* [Work instruction]: Scan the entries below for the string "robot" and copy every line where it turns up.

* [Supplied data]:
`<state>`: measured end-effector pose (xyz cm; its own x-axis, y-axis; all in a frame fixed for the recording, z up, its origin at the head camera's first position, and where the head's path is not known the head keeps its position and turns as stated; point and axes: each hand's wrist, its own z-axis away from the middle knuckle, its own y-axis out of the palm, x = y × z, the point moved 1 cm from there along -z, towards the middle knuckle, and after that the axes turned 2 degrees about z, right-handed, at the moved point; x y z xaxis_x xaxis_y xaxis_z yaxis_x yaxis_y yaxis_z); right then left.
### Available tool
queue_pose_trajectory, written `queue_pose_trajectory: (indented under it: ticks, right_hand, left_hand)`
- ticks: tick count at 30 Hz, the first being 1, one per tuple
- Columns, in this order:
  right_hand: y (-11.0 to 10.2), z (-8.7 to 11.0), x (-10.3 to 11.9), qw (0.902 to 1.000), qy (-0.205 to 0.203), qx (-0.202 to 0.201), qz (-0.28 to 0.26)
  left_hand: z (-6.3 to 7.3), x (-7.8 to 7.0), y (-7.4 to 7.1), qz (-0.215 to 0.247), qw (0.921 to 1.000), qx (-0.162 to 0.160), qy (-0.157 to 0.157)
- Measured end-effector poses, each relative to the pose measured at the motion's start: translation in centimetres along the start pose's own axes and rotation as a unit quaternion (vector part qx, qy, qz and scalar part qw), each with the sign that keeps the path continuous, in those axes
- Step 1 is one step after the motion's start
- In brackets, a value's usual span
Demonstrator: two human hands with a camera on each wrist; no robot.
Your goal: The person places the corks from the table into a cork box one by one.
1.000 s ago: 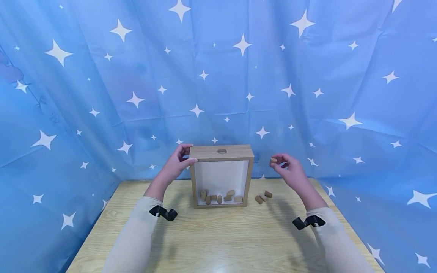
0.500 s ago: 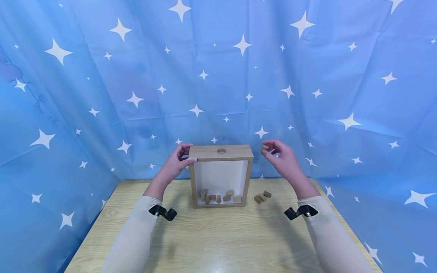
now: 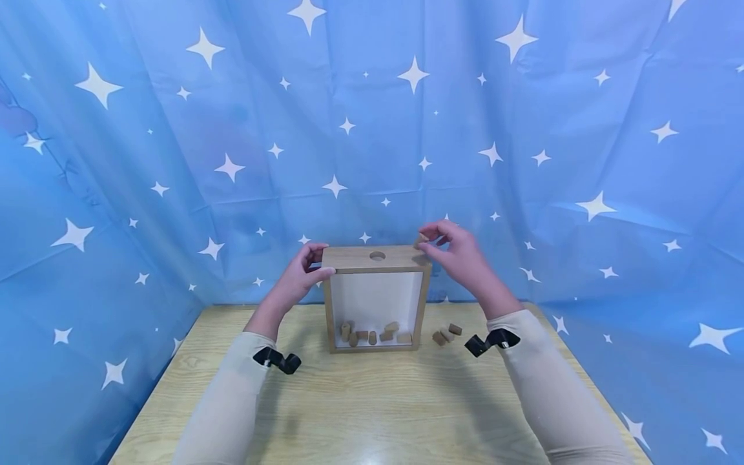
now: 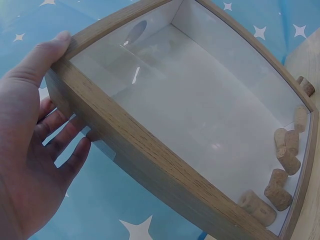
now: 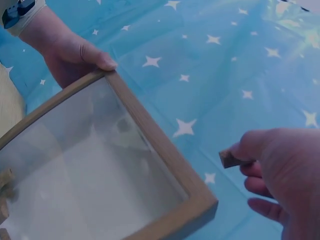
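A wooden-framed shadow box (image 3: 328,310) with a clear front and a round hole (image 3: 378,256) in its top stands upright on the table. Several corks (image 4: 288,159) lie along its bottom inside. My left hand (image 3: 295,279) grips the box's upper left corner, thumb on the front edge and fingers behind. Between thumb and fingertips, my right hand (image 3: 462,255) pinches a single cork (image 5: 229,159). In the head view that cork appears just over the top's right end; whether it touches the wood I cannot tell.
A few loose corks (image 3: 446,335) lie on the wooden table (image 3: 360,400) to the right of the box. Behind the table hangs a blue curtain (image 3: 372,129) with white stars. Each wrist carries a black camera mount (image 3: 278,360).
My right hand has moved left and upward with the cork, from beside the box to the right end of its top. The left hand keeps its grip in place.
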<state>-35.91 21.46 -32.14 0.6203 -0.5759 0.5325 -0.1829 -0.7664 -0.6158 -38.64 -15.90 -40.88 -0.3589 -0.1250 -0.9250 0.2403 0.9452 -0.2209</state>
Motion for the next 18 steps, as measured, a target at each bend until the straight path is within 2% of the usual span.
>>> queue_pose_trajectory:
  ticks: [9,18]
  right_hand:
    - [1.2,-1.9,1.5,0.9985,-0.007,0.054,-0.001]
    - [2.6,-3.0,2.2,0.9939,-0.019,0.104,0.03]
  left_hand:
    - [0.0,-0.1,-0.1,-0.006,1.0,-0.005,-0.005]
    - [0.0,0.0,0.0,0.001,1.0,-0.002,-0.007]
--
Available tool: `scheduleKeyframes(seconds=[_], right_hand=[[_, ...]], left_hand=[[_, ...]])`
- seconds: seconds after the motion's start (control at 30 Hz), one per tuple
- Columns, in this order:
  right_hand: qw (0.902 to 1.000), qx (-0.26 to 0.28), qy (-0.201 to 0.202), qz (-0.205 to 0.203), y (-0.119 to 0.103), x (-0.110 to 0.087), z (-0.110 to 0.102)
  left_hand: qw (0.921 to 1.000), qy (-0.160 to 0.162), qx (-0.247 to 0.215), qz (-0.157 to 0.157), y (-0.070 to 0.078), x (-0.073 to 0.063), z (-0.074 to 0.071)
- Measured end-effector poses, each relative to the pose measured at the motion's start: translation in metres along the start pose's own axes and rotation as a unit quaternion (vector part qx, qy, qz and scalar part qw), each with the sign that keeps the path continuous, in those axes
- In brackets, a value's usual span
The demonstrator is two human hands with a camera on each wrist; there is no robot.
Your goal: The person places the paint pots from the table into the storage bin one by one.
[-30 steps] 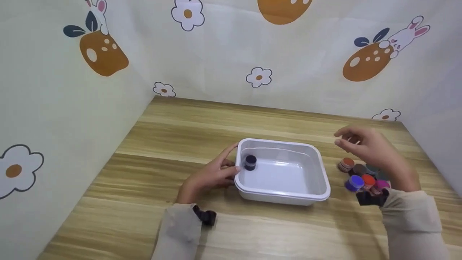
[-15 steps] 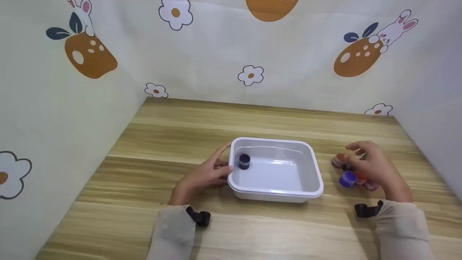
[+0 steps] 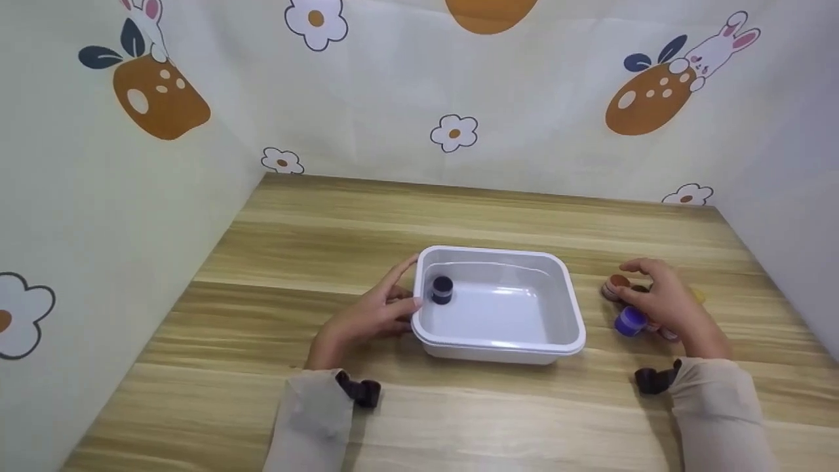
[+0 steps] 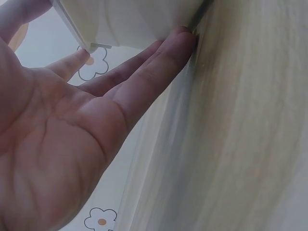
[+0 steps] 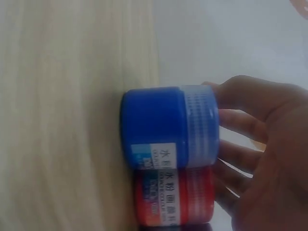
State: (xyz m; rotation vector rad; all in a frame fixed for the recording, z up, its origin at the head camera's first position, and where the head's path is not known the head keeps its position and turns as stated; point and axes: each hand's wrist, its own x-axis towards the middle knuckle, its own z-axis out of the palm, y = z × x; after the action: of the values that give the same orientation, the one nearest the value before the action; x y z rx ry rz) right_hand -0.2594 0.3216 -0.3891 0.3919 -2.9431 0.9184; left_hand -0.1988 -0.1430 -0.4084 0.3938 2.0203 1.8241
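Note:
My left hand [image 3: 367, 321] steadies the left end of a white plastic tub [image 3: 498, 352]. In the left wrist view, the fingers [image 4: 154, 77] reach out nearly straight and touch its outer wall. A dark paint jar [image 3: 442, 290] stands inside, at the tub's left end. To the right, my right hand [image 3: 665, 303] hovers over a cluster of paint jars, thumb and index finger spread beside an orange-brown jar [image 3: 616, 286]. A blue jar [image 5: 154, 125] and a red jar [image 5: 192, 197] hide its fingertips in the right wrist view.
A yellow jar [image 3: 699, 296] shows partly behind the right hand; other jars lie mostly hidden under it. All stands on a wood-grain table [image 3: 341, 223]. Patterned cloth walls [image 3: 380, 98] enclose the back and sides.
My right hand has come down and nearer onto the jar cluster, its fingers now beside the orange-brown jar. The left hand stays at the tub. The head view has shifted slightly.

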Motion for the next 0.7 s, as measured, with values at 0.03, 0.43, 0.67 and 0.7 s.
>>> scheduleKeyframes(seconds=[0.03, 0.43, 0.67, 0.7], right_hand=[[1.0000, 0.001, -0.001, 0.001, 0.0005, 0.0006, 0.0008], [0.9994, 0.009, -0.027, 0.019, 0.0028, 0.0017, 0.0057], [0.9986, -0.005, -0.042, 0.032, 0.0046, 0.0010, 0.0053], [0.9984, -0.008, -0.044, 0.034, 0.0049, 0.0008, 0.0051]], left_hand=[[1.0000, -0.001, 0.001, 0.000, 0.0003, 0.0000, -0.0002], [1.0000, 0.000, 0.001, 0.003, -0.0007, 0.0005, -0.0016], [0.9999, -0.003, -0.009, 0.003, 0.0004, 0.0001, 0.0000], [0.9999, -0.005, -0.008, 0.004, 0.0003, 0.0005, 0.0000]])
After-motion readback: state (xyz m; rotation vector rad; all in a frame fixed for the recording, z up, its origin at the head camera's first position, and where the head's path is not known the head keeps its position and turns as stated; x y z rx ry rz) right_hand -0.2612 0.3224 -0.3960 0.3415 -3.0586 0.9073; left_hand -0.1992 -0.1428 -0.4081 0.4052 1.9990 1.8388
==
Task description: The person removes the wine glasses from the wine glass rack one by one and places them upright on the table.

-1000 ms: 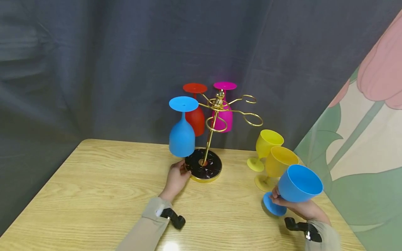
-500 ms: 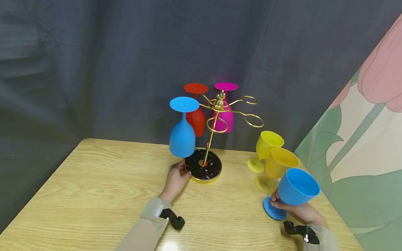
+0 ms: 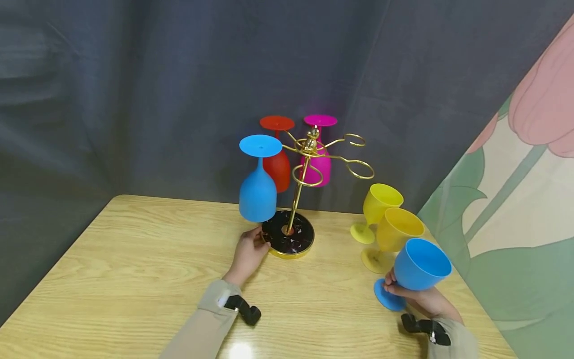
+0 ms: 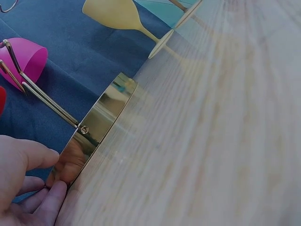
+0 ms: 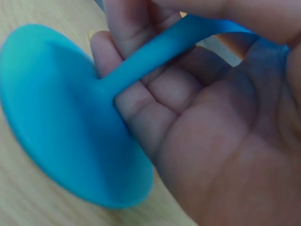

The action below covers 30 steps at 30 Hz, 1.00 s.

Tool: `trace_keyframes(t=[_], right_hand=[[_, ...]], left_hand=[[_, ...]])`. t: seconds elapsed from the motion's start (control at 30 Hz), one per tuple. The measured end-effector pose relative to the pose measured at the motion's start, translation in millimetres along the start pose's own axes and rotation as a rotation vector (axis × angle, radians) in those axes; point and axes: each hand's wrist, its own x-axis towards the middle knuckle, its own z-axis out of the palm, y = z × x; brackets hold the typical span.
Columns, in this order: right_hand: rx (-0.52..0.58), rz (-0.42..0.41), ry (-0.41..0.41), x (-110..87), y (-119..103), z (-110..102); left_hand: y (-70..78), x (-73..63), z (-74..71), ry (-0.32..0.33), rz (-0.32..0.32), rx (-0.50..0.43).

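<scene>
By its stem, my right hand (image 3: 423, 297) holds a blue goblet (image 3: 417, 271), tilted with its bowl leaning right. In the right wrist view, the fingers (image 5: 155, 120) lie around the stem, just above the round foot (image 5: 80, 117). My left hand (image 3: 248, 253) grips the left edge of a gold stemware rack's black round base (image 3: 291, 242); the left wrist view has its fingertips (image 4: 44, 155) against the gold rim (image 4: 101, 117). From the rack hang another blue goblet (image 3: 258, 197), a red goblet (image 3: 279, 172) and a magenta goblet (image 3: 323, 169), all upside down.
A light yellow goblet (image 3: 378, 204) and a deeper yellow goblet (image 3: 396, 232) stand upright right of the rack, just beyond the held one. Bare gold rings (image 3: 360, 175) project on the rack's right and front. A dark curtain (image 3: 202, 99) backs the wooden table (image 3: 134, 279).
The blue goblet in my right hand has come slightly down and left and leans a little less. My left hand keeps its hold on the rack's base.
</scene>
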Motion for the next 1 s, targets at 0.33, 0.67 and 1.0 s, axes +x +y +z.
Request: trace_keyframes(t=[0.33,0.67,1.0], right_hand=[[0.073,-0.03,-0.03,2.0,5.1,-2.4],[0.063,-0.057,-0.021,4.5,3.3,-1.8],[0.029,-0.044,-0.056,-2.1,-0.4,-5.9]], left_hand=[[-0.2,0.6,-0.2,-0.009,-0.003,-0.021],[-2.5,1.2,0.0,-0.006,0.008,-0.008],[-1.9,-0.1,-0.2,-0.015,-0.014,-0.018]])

* [Result of the exercise]:
Demonstrator: two human hands with a camera on each wrist; no robot.
The demonstrator is two human hands with a camera on each wrist; there is no robot.

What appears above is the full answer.